#### Your goal:
I need the lines below from the one with "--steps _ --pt" down to the one with "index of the" reproduced exactly, both ends included, and nothing else.

Source data
┄┄┄┄┄┄

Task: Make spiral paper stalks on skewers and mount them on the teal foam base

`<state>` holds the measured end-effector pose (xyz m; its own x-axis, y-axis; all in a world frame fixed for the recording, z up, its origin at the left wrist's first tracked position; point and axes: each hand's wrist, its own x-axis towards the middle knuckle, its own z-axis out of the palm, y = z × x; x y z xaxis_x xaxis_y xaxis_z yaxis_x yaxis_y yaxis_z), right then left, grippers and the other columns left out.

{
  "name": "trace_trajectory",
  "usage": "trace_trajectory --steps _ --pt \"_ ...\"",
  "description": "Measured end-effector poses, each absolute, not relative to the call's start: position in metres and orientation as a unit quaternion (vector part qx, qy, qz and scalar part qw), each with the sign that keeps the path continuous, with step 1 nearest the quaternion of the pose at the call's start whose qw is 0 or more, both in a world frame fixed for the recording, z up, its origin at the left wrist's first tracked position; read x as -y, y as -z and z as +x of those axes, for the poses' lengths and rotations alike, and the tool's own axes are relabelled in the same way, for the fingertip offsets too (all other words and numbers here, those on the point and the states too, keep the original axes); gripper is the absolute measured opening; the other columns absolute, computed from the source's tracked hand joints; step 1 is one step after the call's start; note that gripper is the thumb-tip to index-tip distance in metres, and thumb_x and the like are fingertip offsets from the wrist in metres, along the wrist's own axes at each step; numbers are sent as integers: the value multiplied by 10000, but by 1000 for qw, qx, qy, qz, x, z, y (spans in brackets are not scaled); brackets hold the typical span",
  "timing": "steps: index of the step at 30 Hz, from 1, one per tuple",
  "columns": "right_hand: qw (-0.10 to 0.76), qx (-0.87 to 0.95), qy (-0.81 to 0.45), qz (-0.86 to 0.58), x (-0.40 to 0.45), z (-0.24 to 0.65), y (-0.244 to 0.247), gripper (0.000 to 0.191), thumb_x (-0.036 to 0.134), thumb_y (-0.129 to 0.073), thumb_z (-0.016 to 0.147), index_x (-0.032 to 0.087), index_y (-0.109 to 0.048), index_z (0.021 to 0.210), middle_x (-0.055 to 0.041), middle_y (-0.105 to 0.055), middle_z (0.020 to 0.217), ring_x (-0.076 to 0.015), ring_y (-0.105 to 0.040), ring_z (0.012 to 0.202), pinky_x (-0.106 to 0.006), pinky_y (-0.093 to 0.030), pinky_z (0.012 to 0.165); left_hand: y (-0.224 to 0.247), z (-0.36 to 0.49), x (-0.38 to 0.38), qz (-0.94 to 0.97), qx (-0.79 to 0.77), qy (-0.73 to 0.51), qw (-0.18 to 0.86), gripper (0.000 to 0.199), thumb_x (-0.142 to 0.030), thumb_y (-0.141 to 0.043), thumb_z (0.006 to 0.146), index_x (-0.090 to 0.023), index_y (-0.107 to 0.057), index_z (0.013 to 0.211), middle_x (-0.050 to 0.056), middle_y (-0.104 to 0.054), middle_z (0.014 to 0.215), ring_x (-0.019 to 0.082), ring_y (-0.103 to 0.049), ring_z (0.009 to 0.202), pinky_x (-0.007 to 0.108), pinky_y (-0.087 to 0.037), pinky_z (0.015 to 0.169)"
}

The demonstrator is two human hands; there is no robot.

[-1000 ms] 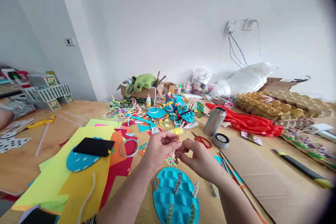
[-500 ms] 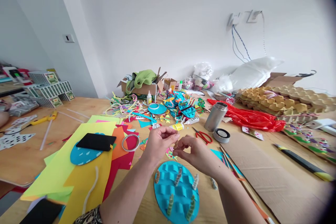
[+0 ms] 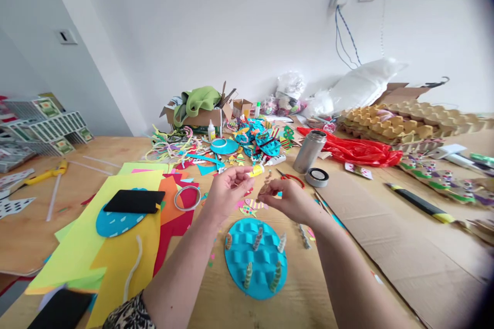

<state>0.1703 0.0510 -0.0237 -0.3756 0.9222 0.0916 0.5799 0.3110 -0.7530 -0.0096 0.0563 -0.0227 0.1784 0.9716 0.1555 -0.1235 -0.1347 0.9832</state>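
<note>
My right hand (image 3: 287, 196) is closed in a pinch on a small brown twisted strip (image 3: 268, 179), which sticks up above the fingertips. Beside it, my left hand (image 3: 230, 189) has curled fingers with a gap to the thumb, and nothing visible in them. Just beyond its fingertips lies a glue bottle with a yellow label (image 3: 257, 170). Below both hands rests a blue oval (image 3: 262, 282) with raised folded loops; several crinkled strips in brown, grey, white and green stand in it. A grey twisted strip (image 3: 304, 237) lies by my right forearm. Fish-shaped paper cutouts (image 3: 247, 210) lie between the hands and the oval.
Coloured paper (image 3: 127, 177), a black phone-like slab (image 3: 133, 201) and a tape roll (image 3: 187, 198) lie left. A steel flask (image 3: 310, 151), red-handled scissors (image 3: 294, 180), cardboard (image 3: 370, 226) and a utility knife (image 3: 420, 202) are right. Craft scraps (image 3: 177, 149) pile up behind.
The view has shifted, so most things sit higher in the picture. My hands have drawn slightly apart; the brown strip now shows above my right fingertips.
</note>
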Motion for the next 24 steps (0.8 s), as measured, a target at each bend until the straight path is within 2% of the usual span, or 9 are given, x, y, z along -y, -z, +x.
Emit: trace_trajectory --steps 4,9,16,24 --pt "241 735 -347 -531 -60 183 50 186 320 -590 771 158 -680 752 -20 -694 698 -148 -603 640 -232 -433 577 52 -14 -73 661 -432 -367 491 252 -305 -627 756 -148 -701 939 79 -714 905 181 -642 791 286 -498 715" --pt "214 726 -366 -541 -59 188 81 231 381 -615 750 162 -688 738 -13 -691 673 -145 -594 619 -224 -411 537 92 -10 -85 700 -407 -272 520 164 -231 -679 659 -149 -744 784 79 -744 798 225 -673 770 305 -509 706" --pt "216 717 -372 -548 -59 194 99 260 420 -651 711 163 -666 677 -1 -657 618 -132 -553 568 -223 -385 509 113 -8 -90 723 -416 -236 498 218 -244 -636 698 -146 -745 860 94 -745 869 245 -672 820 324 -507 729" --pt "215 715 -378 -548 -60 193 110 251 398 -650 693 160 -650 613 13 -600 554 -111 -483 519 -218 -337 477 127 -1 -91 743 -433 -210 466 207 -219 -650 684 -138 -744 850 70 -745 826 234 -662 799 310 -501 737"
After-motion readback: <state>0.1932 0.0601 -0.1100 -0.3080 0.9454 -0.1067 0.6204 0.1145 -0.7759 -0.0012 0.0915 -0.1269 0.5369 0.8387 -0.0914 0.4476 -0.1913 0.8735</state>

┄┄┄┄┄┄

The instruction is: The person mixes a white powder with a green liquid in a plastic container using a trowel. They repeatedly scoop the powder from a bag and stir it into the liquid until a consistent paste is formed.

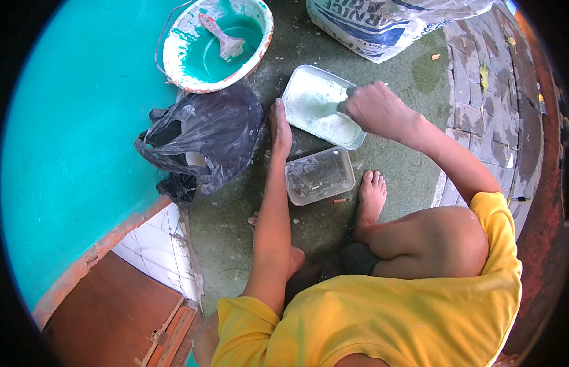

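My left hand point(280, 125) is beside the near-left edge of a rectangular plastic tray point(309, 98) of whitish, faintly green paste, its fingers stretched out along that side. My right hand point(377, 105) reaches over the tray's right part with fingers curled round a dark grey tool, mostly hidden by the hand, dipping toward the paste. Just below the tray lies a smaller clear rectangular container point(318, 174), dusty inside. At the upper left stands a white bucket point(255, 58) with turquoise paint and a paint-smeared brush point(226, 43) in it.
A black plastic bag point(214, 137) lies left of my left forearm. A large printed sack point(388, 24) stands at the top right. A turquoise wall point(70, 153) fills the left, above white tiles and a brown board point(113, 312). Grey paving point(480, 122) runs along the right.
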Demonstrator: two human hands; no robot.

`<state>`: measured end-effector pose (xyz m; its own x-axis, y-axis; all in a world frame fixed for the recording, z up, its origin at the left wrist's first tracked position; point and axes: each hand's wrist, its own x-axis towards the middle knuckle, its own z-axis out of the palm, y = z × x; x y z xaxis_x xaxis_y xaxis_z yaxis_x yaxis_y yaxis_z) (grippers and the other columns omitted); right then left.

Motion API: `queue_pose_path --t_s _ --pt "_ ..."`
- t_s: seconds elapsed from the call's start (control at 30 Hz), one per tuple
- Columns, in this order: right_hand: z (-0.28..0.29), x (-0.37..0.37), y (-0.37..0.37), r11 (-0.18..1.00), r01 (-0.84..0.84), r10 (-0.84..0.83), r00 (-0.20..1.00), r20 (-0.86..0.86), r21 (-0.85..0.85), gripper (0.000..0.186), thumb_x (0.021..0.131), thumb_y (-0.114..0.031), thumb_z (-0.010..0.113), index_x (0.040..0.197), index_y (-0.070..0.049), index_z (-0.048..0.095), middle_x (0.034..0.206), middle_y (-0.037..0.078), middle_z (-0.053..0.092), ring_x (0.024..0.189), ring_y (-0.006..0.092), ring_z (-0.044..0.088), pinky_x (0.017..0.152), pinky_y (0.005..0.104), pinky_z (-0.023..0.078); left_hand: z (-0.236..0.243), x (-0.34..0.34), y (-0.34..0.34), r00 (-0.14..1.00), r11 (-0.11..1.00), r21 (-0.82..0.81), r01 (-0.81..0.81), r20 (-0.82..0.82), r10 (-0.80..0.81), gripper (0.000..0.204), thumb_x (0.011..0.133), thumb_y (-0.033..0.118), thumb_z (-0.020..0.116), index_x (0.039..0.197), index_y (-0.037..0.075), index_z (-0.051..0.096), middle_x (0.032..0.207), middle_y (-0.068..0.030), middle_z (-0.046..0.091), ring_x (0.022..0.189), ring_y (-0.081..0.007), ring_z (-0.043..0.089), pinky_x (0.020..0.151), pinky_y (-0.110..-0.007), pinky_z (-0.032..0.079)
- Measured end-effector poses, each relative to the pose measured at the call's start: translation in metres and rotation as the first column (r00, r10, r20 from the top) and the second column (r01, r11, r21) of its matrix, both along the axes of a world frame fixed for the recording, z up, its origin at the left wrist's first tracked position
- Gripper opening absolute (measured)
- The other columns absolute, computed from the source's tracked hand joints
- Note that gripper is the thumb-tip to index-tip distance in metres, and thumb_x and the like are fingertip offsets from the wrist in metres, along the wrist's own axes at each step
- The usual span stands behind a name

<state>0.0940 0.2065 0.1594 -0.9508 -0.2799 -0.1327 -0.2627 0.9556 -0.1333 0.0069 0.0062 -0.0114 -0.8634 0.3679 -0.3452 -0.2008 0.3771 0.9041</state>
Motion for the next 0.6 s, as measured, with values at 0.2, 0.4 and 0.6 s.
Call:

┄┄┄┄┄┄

#### Result:
  "usage": "trace_trajectory --steps _ --pt \"_ ...\"",
  "description": "Measured end-effector poses, each absolute, not relative to the call's start: position in metres and orientation as a unit quaternion (vector part qx, qy, qz and scalar part qw), each with the sign that keeps the path continuous, with step 1 nearest the quaternion of the pose at the call's start whose qw is 0 or more, both in a world frame fixed for the recording, z up, its origin at the left wrist's first tracked position; read x as -y, y as -z and z as +x of those axes, for the poses' lengths and rotations alike, and the tool's own axes are relabelled in the same way, for the fingertip offsets too (all other words and numbers here, those on the point and the states too, keep the original axes); gripper is the absolute measured opening; the other columns absolute, computed from the source's tracked hand joints; step 1 is one step after the call's start; note that gripper is the thumb-tip to index-tip distance in metres, and thumb_x and the like are fingertip offsets from the wrist in metres, along the wrist's own axes at each step; numbers are sent as integers: the value multiplied by 10000, but by 1000 for qw, qx, qy, qz, x, z, y (spans in brackets are not scaled); brackets hold the typical span",
  "timing": "steps: index of the step at 30 Hz, from 1, one per tuple",

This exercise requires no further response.